» Supplied data:
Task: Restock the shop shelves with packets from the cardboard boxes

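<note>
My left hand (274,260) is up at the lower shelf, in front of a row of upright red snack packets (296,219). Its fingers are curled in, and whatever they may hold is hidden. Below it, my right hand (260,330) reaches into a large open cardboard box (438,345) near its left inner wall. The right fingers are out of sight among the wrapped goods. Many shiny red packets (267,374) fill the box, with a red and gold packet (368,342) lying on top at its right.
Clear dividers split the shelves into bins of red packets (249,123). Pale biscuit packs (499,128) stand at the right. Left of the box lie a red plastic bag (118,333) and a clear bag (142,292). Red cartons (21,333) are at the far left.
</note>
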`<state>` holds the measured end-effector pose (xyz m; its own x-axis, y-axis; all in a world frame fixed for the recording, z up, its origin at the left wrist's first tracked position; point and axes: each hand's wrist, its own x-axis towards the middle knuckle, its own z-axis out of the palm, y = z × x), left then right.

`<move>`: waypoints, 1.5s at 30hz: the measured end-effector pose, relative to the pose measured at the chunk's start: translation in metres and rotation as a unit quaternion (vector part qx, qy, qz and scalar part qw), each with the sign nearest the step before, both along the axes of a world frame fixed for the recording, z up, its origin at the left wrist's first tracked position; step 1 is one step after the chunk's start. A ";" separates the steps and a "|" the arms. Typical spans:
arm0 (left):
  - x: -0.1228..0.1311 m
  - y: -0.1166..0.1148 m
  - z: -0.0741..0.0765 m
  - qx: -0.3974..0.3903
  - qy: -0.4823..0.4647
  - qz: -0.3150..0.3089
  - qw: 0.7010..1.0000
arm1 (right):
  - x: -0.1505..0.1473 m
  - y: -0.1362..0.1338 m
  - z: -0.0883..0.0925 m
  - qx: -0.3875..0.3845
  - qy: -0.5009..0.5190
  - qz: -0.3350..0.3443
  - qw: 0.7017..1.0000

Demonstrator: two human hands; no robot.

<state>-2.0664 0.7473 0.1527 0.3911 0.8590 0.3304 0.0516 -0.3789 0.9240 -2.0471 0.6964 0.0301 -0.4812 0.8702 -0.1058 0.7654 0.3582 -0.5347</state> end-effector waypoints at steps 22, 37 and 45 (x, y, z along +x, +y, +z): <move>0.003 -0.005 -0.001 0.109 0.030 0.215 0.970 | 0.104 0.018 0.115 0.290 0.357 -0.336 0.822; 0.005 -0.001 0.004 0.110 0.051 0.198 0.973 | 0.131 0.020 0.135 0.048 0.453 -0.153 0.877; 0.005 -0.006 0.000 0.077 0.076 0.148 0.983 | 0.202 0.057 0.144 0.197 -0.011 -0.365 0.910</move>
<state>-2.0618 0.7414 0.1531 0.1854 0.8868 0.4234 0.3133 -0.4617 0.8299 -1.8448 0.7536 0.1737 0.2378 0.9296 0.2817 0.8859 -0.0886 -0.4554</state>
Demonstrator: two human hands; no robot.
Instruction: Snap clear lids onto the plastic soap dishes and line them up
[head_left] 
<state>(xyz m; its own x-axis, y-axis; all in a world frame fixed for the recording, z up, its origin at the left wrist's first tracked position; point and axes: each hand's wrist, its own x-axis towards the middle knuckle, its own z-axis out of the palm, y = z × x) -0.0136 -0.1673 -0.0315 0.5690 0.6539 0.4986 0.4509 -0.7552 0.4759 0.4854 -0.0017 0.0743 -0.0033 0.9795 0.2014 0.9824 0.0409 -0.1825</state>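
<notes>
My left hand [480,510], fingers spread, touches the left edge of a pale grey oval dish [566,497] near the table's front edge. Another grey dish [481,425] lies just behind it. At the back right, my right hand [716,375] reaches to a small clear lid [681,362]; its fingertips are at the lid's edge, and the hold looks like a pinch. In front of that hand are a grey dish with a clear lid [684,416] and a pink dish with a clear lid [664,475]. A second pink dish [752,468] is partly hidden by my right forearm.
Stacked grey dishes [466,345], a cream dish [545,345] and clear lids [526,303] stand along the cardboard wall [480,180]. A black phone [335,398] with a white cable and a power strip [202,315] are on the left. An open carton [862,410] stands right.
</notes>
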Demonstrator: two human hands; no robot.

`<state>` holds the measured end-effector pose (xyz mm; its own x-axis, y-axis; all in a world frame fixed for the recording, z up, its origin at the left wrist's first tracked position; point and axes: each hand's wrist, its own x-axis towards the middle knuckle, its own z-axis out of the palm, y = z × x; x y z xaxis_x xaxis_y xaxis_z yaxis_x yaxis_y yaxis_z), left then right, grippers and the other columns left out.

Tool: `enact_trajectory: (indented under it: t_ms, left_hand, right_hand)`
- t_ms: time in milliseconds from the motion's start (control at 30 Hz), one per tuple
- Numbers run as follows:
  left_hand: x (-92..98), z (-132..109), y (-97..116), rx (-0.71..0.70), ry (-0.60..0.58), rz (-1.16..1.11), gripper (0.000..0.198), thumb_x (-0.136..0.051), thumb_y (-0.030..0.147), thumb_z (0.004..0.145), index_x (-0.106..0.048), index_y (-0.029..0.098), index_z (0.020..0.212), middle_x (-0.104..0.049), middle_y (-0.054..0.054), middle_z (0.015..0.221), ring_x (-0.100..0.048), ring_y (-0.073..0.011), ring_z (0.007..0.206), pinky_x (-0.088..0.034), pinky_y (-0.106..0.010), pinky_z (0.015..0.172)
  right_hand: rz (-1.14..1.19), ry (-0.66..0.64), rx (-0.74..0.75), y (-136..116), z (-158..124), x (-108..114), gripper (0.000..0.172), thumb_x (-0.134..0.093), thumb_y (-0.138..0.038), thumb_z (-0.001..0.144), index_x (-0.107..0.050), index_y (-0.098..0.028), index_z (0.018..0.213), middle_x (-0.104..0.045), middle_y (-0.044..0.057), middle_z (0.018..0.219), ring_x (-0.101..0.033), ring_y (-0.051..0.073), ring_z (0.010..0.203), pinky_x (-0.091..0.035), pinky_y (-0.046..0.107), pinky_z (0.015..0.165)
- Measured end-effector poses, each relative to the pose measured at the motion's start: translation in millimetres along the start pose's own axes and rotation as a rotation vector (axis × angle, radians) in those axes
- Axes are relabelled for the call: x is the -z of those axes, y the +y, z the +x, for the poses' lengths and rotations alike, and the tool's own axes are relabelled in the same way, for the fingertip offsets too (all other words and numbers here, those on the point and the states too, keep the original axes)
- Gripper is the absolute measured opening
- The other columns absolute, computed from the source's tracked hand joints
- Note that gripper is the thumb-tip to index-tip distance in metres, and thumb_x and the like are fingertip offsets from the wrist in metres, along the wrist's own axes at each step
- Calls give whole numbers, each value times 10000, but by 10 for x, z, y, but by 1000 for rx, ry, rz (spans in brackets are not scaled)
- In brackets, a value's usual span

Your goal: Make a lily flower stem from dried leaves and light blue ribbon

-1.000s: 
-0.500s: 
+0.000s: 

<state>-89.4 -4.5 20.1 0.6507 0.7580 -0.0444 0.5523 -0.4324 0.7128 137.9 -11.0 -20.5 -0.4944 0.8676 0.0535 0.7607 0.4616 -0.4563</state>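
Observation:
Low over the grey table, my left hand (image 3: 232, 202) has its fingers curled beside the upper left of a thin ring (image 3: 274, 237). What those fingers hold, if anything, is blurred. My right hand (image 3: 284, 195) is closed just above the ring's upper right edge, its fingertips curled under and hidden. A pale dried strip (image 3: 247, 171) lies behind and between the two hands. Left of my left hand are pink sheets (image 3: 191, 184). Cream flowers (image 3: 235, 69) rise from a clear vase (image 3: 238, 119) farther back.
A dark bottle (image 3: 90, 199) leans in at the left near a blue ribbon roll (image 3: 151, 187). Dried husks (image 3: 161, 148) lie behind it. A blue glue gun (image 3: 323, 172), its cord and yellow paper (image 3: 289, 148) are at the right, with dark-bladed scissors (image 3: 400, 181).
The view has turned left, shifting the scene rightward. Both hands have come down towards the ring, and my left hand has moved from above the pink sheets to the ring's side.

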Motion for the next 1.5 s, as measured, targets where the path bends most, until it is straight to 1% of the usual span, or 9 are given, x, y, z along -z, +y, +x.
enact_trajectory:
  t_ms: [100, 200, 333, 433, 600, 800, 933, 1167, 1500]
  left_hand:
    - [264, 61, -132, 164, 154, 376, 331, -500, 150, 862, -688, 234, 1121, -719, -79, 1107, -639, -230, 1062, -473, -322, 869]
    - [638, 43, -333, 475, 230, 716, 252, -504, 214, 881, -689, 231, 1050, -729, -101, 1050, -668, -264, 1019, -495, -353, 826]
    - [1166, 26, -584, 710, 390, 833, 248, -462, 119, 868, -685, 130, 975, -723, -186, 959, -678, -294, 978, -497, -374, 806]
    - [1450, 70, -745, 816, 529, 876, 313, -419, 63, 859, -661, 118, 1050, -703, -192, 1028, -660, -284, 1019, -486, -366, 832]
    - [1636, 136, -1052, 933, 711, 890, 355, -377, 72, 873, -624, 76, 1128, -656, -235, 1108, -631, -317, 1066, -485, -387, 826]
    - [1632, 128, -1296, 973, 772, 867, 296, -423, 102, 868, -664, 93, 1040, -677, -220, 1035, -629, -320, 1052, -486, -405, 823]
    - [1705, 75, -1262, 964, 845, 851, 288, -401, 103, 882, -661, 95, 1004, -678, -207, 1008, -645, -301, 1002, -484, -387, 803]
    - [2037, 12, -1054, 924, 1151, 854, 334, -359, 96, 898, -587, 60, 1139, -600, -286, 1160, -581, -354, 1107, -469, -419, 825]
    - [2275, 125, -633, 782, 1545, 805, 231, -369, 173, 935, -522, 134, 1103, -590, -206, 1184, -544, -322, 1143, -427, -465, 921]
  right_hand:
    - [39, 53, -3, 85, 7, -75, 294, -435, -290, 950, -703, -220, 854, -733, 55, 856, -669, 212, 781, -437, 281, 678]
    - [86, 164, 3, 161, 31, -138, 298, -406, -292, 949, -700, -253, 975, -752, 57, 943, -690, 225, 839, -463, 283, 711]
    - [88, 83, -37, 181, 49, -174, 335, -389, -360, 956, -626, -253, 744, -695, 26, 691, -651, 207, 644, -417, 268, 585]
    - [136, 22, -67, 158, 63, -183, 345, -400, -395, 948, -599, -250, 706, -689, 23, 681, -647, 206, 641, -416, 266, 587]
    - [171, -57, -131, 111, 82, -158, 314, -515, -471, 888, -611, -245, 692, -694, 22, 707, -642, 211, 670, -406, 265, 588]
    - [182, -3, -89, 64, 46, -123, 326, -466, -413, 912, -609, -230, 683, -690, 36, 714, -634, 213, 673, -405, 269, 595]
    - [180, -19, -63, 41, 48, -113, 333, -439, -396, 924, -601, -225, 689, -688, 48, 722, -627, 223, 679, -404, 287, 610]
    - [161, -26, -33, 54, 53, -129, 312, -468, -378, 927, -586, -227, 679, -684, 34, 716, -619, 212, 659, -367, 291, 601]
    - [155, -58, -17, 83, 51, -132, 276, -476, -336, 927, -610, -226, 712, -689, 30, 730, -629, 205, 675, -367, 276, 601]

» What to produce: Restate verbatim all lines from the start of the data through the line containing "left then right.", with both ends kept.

» Solution for this task:
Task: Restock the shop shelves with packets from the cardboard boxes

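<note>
My left hand (274,260) is up at the lower shelf, in front of a row of upright red snack packets (296,219). Its fingers are curled in, and whatever they may hold is hidden. Below it, my right hand (260,330) reaches into a large open cardboard box (438,345) near its left inner wall. The right fingers are out of sight among the wrapped goods. Many shiny red packets (267,374) fill the box, with a red and gold packet (368,342) lying on top at its right.
Clear dividers split the shelves into bins of red packets (249,123). Pale biscuit packs (499,128) stand at the right. Left of the box lie a red plastic bag (118,333) and a clear bag (142,292). Red cartons (21,333) are at the far left.
</note>
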`<state>` holds the measured end-effector pose (xyz m; its own x-axis, y-axis; all in a world frame fixed for the recording, z up, its origin at the left wrist's first tracked position; point and axes: each hand's wrist, its own x-axis towards the middle knuckle, its own z-axis out of the palm, y = z × x), left then right.

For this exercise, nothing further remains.